I mean, celebs tweeting about Curling is not limited to Mr. T either ... I've seen many (although probably 60% are from Canada) ... so if a network is serious about Celebrity Mixed Curling ... don't hesitate ... this fad won't last forever ... get that good stuff on the AIR. I'd watch EVERY SECOND OF IT.

It's fun. It's like Tactical Ice Bowling or Cold Bocce Ball or maybe Ice Stone Chess. If you add celebrities to this Curling business ... forget about it ... It'd be such good TV.

Just picture Mr. T with a Celebrity Mixed Curling Trophy .... I know it sounds like it doesn't make sense ... but it does. It truly does. Trust me.



SILVER MEDAL: Norm MacDonald

Entertainment Genre: Sand Box
Favorite "Feud": w/ Margaret Atwood (runner up: Joyce Carol Oates)

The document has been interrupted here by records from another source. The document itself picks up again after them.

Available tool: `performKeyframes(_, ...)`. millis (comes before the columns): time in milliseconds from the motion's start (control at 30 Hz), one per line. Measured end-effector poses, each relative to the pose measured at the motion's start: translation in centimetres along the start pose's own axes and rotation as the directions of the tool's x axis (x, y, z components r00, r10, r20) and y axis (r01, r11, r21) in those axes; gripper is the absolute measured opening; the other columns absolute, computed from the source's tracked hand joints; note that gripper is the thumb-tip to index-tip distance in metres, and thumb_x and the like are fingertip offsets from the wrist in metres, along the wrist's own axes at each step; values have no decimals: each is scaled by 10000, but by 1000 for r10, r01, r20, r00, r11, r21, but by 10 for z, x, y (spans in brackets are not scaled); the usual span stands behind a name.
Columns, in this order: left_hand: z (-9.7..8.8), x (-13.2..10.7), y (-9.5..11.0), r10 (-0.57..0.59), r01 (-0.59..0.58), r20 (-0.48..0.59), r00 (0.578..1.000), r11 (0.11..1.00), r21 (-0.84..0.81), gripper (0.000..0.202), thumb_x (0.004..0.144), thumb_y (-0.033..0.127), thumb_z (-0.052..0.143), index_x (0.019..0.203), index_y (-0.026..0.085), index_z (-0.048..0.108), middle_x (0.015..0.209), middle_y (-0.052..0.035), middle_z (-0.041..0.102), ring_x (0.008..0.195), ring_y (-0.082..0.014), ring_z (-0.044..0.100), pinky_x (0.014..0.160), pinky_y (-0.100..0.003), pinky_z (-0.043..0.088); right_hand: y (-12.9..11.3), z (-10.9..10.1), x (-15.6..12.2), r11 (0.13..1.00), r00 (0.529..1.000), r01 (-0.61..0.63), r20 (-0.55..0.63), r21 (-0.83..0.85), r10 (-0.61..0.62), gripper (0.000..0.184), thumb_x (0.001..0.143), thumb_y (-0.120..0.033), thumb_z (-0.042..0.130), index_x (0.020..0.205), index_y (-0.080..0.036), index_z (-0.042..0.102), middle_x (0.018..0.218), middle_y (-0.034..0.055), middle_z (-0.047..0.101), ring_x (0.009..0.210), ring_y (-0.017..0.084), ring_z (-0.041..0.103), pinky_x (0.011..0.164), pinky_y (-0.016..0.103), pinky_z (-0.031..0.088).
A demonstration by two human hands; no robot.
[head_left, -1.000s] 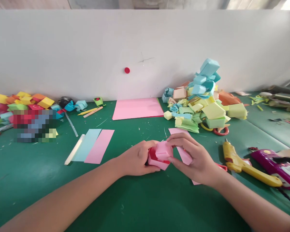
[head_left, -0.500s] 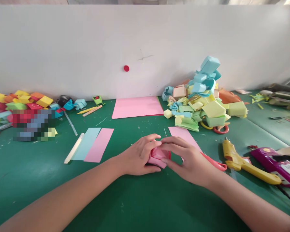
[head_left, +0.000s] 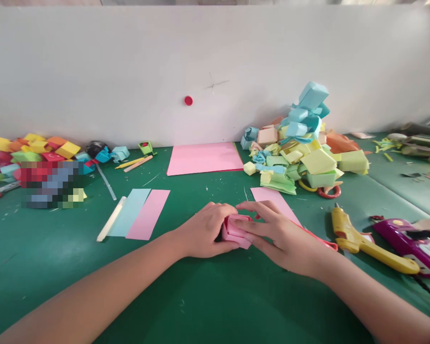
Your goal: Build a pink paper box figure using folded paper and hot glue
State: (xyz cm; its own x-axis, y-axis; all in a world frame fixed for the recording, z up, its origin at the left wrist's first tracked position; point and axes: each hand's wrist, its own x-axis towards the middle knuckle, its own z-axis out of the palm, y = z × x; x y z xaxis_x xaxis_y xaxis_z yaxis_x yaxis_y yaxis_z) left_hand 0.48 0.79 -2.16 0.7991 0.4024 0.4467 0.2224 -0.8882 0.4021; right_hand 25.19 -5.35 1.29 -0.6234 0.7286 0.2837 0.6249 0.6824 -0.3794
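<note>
A small folded pink paper box point(head_left: 235, 231) rests on the green table point(head_left: 215, 296) between both hands. My left hand point(head_left: 204, 230) curls round its left side, fingers closed on it. Pressing on the box's top and right side is my right hand point(head_left: 277, 236), its fingers laid over the paper. A pink paper strip point(head_left: 272, 198) lies just behind my right hand.
A pink sheet point(head_left: 203, 158) lies at the back. Blue and pink strips point(head_left: 139, 213) lie left. Piles of folded paper boxes stand right point(head_left: 301, 148) and left point(head_left: 32, 153). Red-handled scissors point(head_left: 324, 243), a yellow glue gun point(head_left: 365, 239) and a purple tool point(head_left: 408, 241) lie at right.
The pink flap that my right hand held up has been folded down; both hands now press the box flat and low on the table.
</note>
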Motion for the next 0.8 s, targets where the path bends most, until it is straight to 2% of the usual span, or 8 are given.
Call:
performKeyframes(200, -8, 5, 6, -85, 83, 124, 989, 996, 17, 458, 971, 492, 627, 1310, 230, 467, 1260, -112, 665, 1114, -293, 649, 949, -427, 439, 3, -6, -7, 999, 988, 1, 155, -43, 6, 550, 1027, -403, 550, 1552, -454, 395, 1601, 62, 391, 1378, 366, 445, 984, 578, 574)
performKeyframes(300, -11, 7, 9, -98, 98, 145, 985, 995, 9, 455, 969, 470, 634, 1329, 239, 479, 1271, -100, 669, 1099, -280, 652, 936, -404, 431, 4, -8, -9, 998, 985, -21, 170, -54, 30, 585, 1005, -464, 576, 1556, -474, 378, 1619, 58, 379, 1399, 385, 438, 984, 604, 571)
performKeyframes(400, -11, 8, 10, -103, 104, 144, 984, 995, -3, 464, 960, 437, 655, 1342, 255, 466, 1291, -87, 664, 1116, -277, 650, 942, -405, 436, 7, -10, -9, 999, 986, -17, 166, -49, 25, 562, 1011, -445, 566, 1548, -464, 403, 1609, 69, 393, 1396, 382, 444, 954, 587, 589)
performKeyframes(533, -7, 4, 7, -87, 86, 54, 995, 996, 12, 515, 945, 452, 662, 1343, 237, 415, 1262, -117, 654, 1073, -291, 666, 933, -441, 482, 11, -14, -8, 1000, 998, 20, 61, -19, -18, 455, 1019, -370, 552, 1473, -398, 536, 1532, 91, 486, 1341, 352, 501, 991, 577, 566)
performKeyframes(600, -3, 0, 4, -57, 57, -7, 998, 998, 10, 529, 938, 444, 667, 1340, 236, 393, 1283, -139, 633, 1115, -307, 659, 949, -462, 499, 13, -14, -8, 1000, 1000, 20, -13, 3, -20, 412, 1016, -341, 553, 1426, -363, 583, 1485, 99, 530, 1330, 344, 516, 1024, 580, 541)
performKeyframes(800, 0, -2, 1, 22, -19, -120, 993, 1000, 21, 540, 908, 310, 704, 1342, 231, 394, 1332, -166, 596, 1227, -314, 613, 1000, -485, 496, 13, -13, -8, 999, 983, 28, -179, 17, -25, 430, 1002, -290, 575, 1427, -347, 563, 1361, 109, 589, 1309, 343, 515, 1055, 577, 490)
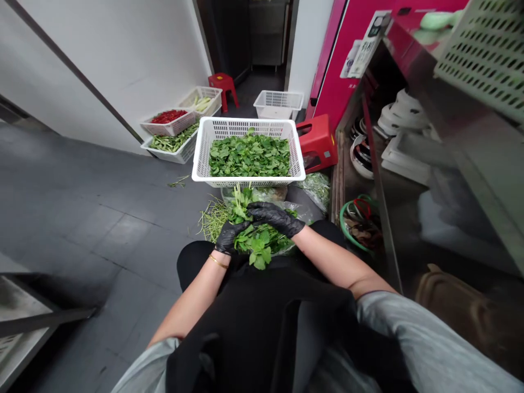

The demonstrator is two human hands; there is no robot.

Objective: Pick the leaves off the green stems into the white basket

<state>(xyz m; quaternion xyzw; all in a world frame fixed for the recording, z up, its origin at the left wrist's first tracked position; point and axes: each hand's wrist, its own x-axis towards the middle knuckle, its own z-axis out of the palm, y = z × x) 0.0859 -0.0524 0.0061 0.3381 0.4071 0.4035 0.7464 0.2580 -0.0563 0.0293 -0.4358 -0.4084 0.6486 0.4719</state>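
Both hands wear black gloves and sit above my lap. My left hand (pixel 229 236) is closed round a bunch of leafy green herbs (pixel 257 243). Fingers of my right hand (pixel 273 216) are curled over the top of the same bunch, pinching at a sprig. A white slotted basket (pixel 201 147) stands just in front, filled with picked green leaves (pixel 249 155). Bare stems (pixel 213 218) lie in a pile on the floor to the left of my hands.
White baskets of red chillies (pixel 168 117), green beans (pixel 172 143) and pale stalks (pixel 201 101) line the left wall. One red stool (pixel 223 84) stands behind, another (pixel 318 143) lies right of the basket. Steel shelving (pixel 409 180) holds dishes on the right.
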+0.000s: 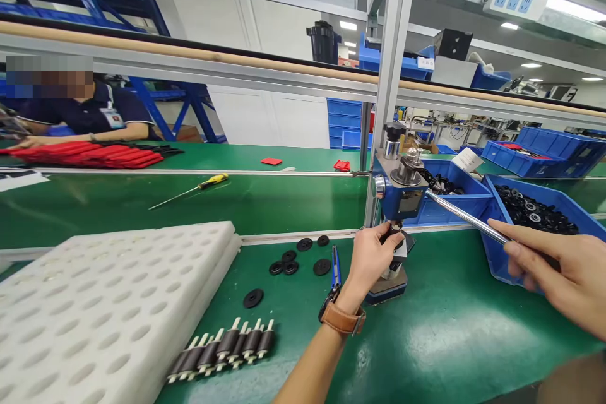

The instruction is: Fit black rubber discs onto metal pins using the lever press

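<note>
A small blue hand press (399, 192) stands on the green bench. My left hand (372, 255), with a brown watch strap at the wrist, pinches a small black part under the press head, just above its base (388, 290). My right hand (556, 265) wraps its fingers round the end of the press's steel lever (466, 218), which slopes down to the right. Several loose black discs (303, 259) lie left of the press. A row of black rollers with white shafts (222, 350) lies near the front edge.
A white foam tray with round holes (108, 309) fills the left front. Blue bins of black parts (534, 211) stand right of the press. A blue-handled tool (335, 265) and a yellow-handled screwdriver (199, 188) lie on the bench. Another person sits far left behind red items (89, 154).
</note>
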A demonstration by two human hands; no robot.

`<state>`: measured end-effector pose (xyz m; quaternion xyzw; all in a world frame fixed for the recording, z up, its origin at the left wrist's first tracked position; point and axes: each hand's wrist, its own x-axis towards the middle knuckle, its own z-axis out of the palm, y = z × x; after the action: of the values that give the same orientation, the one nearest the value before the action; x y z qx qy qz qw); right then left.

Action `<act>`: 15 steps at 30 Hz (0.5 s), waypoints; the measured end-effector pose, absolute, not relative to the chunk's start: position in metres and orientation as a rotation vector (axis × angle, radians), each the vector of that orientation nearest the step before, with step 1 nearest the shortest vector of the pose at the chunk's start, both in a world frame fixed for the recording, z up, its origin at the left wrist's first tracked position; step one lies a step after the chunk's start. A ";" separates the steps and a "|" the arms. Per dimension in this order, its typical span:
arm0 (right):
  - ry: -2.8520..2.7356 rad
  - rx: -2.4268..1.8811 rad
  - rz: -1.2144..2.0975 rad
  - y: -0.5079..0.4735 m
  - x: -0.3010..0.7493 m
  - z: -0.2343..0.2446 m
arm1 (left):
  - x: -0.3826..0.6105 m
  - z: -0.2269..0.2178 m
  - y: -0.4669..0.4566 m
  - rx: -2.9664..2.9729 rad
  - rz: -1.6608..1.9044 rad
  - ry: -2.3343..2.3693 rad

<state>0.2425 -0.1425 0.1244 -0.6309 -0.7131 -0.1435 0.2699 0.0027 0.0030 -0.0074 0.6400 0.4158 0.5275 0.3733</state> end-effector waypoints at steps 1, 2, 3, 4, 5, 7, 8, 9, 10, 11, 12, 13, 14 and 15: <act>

Iconic Novelist Norm MacDonald's feed is hard to pigeon hole into a genre ... I really think he looks at Twitter as a big sand box to test out writing ... or to narrate golf ... or to spin odd yarns ... or to wax nostalgic about memories past. Sometimes he'll just delete his whole feed and start again akin to messing up the sand in the sand box and starting fresh.

He writes short stories at times, which are pretty good. He detailed a pretty interesting and entertaining romanticized version of Quebec's History from 1960 to 1980 a few months ago which is not really standard fare for the tweeting sphere but it was pretty good and interesting.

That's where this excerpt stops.